Je suis prêt.

Le 1/8/2016 par Loïc Guillois


Quand je me suis décidé à participer à un Ironman c'était dans un contexte particulier. Je sortais d'un burnout. Paradoxal … car justement un burnout c'est une forme de surmenage lié au sport. Pourquoi s'engager dans un triathlon sur une si longue distance ? C'est un peu l'adage « ce qui ne te tue pas te rend plus fort », « soigner le mal par le mal » ? Non pas du tout. J'ai juste cherché un objectif qui me procure du plaisir lors de la phase de « préparation » . Je me suis donc intuitivement dirigé vers les triathlons en montagne. La longue distance a ça de bien que les intensités pratiquées sont plutôt cool par rapport à du format sprint ou courte distance. Je voulais m'engager sur la durée.

La première étape a été réalisé l'année dernière. Une découverte de ce qu'est faire du vélo en montagne. M'affirmer sur le format half ironman. Pour enfin aboutir sur l'objectif qu'était le triathlon de l'Alpe d'Huez. Honnêtement c'était une année de bonheur… la préparation s'est parfaitement déroulée sans blessures avec des escapades dans la montagne… Auvergne, Pays Basque … et les Alpes pour finir. Le résultat sur le longue distance de l'Alpe d'Huez a été au-delà de mes espérances et j'ai rarement vécu une satisfaction et un bonheur aussi intense.
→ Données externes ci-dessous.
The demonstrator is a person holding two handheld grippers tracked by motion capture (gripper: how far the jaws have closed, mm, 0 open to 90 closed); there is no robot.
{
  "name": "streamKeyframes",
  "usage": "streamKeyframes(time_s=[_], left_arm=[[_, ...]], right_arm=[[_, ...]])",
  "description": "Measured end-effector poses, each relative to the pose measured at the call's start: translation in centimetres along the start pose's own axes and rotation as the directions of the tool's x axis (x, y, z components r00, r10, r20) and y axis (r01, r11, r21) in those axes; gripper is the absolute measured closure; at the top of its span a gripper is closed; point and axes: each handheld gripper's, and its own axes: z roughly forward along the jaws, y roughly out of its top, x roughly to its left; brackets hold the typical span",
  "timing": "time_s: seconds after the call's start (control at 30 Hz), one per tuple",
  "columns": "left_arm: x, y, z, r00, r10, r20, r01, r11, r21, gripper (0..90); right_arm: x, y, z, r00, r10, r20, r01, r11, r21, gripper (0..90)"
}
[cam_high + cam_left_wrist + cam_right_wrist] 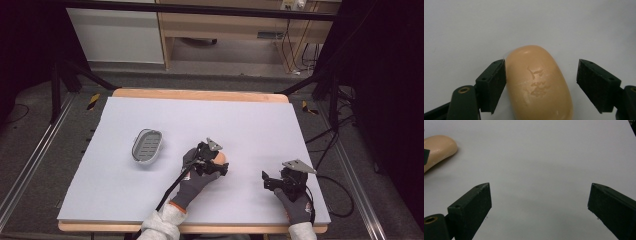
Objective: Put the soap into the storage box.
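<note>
The wide table (150, 200), covered by a pale lilac-grey sheet with a wooden edge, carries everything. On its left half lies a small grey oval plastic soap dish with a ribbed floor (147, 146), well apart from both hands. The left gripper (541, 87) has its black fingers (492, 85) spread around a peach-coloured oval bar of soap (537, 85) lying near the middle of the table; one finger touches it, the other stands clear. The right gripper (540, 212) hovers nearby over bare sheet, fingers wide apart, holding nothing.

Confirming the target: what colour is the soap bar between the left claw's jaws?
Pale peach-orange, with a faint embossed mark on top. The soap bar shows best in the left gripper view.
</note>
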Motion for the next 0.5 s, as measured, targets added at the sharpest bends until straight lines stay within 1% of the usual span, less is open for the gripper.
streamKeyframes(time_s=[0.07, 0.2, 0.33, 0.4, 0.5], left_arm=[[0.2, 0.0, 0.3, 0.9999, -0.012, 0.004, 0.012, 0.9999, 0.007, 23.7], [0.4, 0.1, 0.6, 0.9999, -0.013, -0.004, 0.013, 0.9998, 0.014, 24.2], [0.5, 0.0, 1.2, 0.9997, -0.024, -0.006, 0.025, 0.9992, 0.033, 24.3], [0.5, 0.0, 1.2, 0.9997, -0.023, -0.005, 0.023, 0.9989, 0.041, 24.3], [0.5, -0.1, 1.4, 0.9995, -0.031, -0.003, 0.031, 0.9985, 0.044, 24.0]], right_arm=[[0.0, 0.0, 0.0, 1.0, 0.001, -0.001, -0.001, 1.0, 0.001, 5.3], [0.0, 0.0, 0.1, 1.0, 0.0, 0.001, 0.0, 1.0, 0.004, 5.3], [0.0, 0.0, 0.1, 1.0, 0.001, 0.0, -0.001, 1.0, 0.005, 5.3], [0.0, 0.0, 0.1, 1.0, -0.001, 0.0, 0.001, 1.0, 0.006, 5.3], [0.0, 0.0, 0.1, 1.0, -0.002, -0.001, 0.002, 1.0, 0.007, 5.3]])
Cette année doit m'amener à réaliser le triathlon longue distance d'Embrun (3800m – 188Km – 42Km). C'est effrayant. J'ai axé ma préparation, toujours guidé par Rodolphe, en ne pensant qu'à cet objectif. Parfois en perdant ma vitesse comme sur le 10Km d'Orvault parfois en me dépassant sur des formats plus longs, comme sur le semi-marathon d'Orvault avec un record perso à la clef. J'ai cumulé les séances dans tout les sens : natation, vélo, course à pied. J'ai fait du long, très long, du rapide, très rapide. Du lent, très lent. En situation de fatigue ou en pleine forme. Démotivé mais aussi sur-motivé. J'ai l'impression d'avoir vécu 10 fois cette préparation. Jusqu'à me réjouir d'une situation compliquée : rouler sous la pluie, courir sous le cagnard, nager en bassin public…
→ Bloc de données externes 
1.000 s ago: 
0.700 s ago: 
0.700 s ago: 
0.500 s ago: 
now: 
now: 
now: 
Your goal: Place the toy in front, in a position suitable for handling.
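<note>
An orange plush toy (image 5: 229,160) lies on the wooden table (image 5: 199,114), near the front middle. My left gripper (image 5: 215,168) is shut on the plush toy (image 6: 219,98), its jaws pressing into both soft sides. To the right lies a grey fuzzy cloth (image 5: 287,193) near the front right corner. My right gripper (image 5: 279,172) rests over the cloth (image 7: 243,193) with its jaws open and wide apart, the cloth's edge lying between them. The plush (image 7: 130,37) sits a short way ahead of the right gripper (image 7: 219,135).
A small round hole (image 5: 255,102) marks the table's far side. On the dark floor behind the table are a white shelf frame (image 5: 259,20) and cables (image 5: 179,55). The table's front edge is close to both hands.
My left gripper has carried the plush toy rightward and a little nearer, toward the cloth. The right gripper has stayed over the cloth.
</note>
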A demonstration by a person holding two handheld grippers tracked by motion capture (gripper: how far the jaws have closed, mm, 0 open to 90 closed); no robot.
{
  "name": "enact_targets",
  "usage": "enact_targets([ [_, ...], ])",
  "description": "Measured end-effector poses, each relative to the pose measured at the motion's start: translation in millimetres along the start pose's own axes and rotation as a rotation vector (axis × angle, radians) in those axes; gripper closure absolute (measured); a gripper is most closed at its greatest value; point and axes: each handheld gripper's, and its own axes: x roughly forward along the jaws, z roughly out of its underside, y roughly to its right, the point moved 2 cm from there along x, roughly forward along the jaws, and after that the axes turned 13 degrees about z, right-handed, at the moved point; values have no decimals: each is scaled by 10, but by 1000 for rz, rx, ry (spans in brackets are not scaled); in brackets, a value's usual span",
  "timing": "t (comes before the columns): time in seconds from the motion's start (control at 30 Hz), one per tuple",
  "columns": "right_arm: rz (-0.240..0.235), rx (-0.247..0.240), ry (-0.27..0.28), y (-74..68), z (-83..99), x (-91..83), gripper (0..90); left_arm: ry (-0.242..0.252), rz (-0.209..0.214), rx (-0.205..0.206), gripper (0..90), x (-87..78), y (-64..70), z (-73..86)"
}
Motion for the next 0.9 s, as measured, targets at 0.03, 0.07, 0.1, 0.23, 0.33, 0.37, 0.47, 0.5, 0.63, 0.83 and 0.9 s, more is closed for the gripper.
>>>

J'ai vécu une année difficile. Un échec professionnel après un passage écourté chez La Fourchette. Une belle aventure en perspective pourtant. Le décès de ma grand-mère paternelle. De bons coups de lattes qui te font réfléchir. Une prise de recul nécessaire. Toujours le triathlon m'a aider à garder le cap. Pour autant il n'y a pas que le triathlon. La naissance future de mon fils m'a donné des ailes cette année, même s'il n'arrive qu'en octobre. Je suis terriblement motivé. Je vis ma passion avec folie. J'aime ma femme. J'aime ma famille et mes amis. Ils ont tous été là quand j'en avais le plus besoin.

J'aurais pu vous raconter mes deux semaines intensives dans les Alpes qui venaient boucler ma préparation début juillet. Je vais résumer rapidement : j'ai nagé, j'ai roulé et j'ai même couru… Je suis prêt à affronter le mythe d'Embrunman.